**Work required**
Return nothing except the lines from the one that contains "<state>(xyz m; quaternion" through the end of the material below, each exactly as given.

**Provided data**
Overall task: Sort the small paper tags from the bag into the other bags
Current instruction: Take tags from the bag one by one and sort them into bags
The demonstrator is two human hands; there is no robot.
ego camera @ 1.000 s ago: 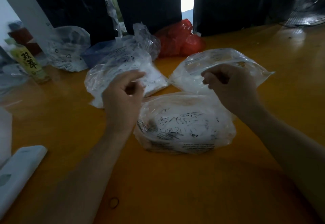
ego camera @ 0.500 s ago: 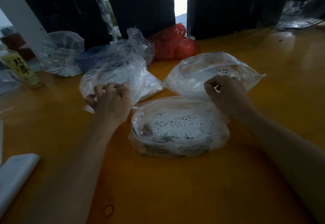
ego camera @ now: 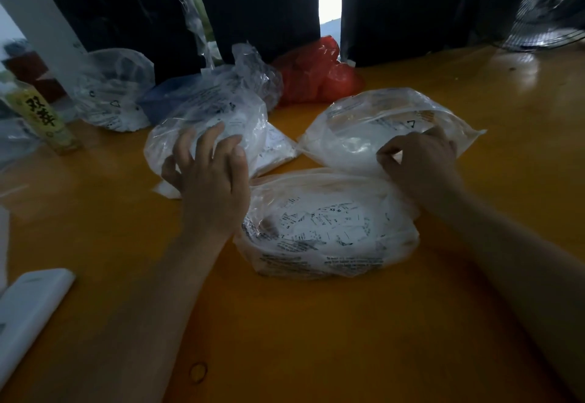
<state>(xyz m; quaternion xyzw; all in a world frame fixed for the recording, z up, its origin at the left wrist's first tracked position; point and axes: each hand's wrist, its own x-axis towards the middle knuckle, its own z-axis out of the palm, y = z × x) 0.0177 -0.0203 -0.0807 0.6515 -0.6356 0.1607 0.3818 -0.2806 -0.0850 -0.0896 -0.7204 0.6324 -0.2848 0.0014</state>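
My left hand (ego camera: 212, 181) rests spread fingers on one clear bag (ego camera: 202, 127); my right hand (ego camera: 421, 162) pinches another's rim (ego camera: 392, 111) (contents unclear).

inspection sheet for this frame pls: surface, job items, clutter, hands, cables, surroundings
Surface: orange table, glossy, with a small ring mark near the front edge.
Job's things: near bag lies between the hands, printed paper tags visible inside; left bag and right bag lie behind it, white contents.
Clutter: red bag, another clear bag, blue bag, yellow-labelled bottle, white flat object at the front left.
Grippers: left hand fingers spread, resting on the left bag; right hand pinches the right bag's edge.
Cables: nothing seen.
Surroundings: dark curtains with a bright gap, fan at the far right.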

**Solution for this task**
<state>(xyz m; quaternion xyzw; all in a world frame fixed for the recording, z up, its origin at the left wrist's first tracked position; point and axes: each hand's wrist, its own x-axis towards the middle knuckle, its own z-axis out of the palm, y = z × x) 0.0177 -0.0203 -0.0807 0.6515 -0.6356 0.1607 0.3818 -0.2806 -0.0850 -0.0896 -0.7204 0.6324 -0.2848 0.0014</state>
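My left hand (ego camera: 212, 181) rests spread fingers on one clear bag (ego camera: 202, 127); my right hand (ego camera: 421, 162) pinches another's rim (ego camera: 392, 111) (contents unclear).

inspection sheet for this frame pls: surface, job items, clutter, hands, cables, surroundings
Surface: orange table, glossy, with a small ring mark near the front edge.
Job's things: near bag lies between the hands, printed paper tags visible inside; left bag and right bag lie behind it, white contents.
Clutter: red bag, another clear bag, blue bag, yellow-labelled bottle, white flat object at the front left.
Grippers: left hand fingers spread, resting on the left bag; right hand pinches the right bag's edge.
Cables: nothing seen.
Surroundings: dark curtains with a bright gap, fan at the far right.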

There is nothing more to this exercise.